Screenshot of four characters sitting around a campfire

This is too a battle.

[Note: I'm mostly going to talk about JRPGs, because Kyle uses Dragon Quest style battles as his example, and it sounds that most of his work revolves around an abstract, turn and menu based battle system.]

Kyle, in his post defines a battle like this:

At its simplest: the only goal in turn-based combat is to bring your enemies’ combined total of HP to 0 before your party’s combined total hits 0. That’s literally it. Unless you introduce any major mechanics that demand anything else, that’s all the player does. It’s all just naked algebra. The player selects numerical values (called “Attacks”) from a menu of choices, and those values subtract from the enemy total. You keep subtracting, and when it hits 0, you win. The enemy, controlled by a set of CPU rules, takes turns subtracting from you.

I want to directly contrast this, with something I wrote back in January:

"Because of this abstract nature, and the connection they create between the game’s narrative framing and its underlying systems, at their most basic level Battles are moments of dramatic significance. It’s where characters and their obstacles act upon each other using their own descriptive qualities and powers."

I fundamentally disagree with Kyle here. Even in a scenario where two red squares fight each other and all they do is subtract a specific number from each other in turns, you're still creating a dramatic moment. It's framed as a confrontation. Sides are performing "attacks" at each other that subtract "health points" and one side will "win" the conflict. Apologies for the quotation marks, but each of these words mean something and together they frame the actions that are performed.

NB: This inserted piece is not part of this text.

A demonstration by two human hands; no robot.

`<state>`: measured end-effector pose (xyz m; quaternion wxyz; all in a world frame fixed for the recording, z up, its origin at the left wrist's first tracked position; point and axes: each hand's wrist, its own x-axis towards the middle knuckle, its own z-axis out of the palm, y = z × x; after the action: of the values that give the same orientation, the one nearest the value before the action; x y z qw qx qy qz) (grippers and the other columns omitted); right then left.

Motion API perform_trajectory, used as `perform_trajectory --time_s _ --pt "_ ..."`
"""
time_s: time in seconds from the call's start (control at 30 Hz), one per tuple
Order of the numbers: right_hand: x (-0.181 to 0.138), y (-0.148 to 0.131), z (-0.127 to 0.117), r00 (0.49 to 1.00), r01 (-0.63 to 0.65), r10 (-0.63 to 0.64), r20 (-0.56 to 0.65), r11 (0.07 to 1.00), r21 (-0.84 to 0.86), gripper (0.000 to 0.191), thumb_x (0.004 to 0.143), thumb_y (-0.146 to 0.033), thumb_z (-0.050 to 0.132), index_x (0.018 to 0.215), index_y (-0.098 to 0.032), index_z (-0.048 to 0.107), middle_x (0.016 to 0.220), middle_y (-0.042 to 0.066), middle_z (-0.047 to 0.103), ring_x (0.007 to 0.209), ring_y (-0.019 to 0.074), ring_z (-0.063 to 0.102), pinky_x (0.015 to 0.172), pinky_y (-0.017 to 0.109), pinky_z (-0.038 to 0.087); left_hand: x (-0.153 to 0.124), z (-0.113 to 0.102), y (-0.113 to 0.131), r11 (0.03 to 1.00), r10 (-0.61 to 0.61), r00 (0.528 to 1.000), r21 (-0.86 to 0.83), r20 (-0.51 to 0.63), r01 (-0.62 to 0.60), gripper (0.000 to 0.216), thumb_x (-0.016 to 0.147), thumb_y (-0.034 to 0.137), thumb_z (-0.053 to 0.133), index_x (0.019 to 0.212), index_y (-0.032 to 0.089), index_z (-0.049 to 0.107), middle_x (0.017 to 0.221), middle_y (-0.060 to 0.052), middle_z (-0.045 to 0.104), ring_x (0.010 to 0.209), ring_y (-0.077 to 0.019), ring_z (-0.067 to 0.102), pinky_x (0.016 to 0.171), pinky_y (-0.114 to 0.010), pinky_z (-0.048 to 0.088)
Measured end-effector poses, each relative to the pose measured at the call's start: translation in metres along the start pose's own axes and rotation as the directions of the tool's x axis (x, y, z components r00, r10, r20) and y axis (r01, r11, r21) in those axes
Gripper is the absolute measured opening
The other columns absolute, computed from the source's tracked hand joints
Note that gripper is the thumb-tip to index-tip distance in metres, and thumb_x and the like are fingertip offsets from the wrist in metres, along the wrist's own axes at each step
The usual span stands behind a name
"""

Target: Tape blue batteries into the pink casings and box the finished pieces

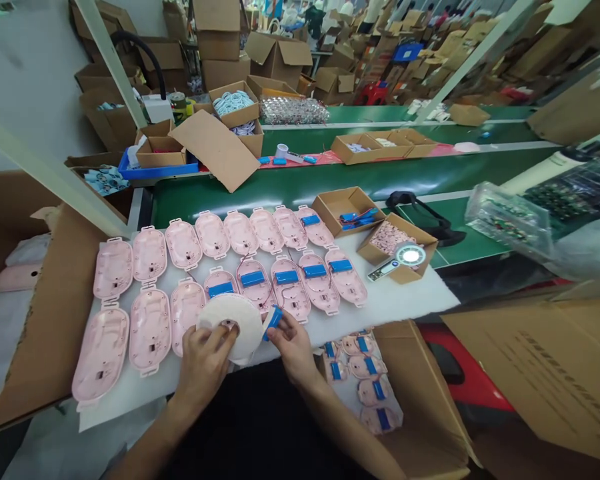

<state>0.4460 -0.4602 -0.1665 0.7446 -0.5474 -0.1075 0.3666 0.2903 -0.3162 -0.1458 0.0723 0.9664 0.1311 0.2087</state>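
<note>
My left hand (206, 357) grips a white roll of foam tape (235, 323) at the near edge of the white mat (410, 300). My right hand (293, 343) pinches a small blue battery (275, 318) against the roll's free end. Two rows of pink plastic shells (150, 253) lie on the mat beyond my hands. Several shells on the right carry blue batteries (287, 277); those on the left are bare.
Small cardboard boxes hold blue batteries (357, 217) and pink parts (390, 237). A lit round device (409, 255) rests on one. A carton with finished shells (367, 383) sits below right. A green conveyor (380, 180) with more boxes runs behind.
</note>
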Motion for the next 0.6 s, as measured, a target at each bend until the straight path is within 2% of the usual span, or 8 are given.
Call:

One of the main reasons why I started working on a JRPG myself, is because what I love about JRPG battles is how there's a very close connection to the math that is happening and the meaning that is communicated. Change two words and instead of fighting a monster, you're debating an asshole, or destroy the moon. It doesn't even have to be antagonistic. Due to some quirks, my JRPG project treats resting at checkpoints exactly like battles. Even the actions that the characters are doing are technically all attacks. The code doesn't make a distinction here, but the words on the screen and the presentation do.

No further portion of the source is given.